良岑将手从秦枉柯后心移开,按在自己丹田上,把丹田深处那颗正在缓缓旋转的金丹逼了出来。金丹离体的那一刻,他的身体猛地弓了一下,面上最后一丝血色也褪尽了,嘴唇白得像一张纸。
随后,他将秦枉柯轻轻放在地上,一只手扶着她的后背让她保持坐姿,另一只手虚悬在她丹田上方,将自己的金丹缓缓压入秦枉柯体内。
金丹入体的那一刻,秦枉柯的身体猛地一震,一股温沉柔和的力量从丹田深处涌出,将那颗被金麟锁魂诀缠绕的、小小的、稚嫩的金丹轻轻推了出来。
交换。
用他的金丹,换她的金丹。禁制种在她的金丹上,那他便拿走她的金丹,把自己的金丹给她。从此禁制在他体内,不在她体内。她便能平安走出这扇门,平安长大,能平安地在槐树下唱那首良岑编的童谣。
金泽端面上的笑容终于淡了。他看着良岑将自己的金丹剖出,看着那颗琥珀色的金丹被压入秦枉柯体内,看着良岑将那颗小小的金丹托在掌心里,阖上眼,按入自己丹田。
他的嘴唇动了一下,像是想说什么。他连拒绝后的对策都准备好了。
他以为良岑会权衡利弊,会忍气吞声,会在“只借名号”和“保住女儿”之间找到一个折中的法子,可他良岑没有。
他把自己百年神魂凝成的金丹,给了一个六岁的女孩。
禁制入体的那一刻,剧痛从良岑丹田深处炸开,沿着经脉往四肢百骸蔓延。
他的身体猛地晃了一下,单膝跪倒在门槛上。冷汗从额上淌下来,滴在门槛上那片被月光照得发白的灰岩上。他咬着牙,用骨箫撑着地面,一点一点站起来。
良岑弯下腰,将秦枉柯重新抱起来。小女孩的身体不再抽搐了,呼吸恢复了平稳,小脸枕在他肩窝里,睫毛上还挂着方才疼出来的泪珠。他的手按在她的后心上,感觉到那颗琥珀色的金丹正在她丹田深处缓缓旋转,温沉的,柔和的,像一盏被他亲手点亮的灯。
“走!”
良岑把骨箫从地上拔起来,收入袖中,抱着秦枉柯转身朝悬崖方向掠去。白靴踩过门槛,踩过竹林里被阴气绞碎的落叶,踩过悬崖边上最后一块灰岩石板,与榭瑾腾风而去。

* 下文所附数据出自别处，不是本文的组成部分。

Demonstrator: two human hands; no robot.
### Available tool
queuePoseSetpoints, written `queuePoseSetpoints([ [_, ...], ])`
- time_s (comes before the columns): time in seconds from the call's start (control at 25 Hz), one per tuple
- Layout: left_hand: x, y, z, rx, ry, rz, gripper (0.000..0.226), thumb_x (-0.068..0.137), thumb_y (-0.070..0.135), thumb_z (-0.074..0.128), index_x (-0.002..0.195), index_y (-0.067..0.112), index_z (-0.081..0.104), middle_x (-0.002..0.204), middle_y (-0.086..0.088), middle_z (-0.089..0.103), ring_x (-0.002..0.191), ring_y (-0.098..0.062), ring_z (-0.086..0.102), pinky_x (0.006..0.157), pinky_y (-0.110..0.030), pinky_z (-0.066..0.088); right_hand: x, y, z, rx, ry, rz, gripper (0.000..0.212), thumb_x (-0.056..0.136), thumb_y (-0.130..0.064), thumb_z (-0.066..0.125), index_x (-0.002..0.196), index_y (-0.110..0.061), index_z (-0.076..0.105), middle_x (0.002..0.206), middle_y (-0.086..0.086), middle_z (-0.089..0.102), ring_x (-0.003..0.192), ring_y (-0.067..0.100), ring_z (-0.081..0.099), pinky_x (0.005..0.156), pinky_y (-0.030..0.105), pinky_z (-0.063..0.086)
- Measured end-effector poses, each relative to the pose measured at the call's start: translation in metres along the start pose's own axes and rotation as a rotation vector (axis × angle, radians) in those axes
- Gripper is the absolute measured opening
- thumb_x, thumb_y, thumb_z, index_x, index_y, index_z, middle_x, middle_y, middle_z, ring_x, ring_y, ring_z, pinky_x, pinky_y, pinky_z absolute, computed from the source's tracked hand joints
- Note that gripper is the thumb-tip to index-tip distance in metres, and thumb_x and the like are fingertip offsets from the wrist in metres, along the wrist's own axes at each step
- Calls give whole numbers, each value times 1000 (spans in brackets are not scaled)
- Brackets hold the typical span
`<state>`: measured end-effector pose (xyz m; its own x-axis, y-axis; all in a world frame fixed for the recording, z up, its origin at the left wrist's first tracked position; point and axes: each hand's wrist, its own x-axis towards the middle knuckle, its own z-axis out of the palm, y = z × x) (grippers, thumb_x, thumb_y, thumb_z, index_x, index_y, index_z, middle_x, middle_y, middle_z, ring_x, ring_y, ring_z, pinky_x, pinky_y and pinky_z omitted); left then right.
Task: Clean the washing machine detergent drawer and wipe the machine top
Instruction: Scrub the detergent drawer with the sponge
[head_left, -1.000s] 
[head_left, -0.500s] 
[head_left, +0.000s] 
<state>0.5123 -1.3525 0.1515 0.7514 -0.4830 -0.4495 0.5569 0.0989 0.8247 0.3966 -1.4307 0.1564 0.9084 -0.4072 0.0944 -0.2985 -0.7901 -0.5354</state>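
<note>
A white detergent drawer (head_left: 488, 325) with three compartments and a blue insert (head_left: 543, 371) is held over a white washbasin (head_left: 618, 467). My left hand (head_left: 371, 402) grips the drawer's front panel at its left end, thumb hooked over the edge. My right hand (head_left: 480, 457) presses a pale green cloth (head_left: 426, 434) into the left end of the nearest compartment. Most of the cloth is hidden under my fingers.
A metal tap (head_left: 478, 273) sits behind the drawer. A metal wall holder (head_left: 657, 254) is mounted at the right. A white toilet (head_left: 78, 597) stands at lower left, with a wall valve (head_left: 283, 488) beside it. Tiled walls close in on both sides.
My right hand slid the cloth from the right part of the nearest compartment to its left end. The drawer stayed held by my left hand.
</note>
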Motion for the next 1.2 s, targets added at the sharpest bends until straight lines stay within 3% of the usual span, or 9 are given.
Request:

金泽端站在原地,被榭瑾刚刚筑建的阴气壁垒挡在竹林之外。
“老夫还真是头一回见到这样的疯子。”
......
药王谷。
良岑必须撑到找到车敬欢——撑到那个人把禁制解开,撑到那个人说无碍。
在那之前,谁也别想从他身边抢走秦枉柯。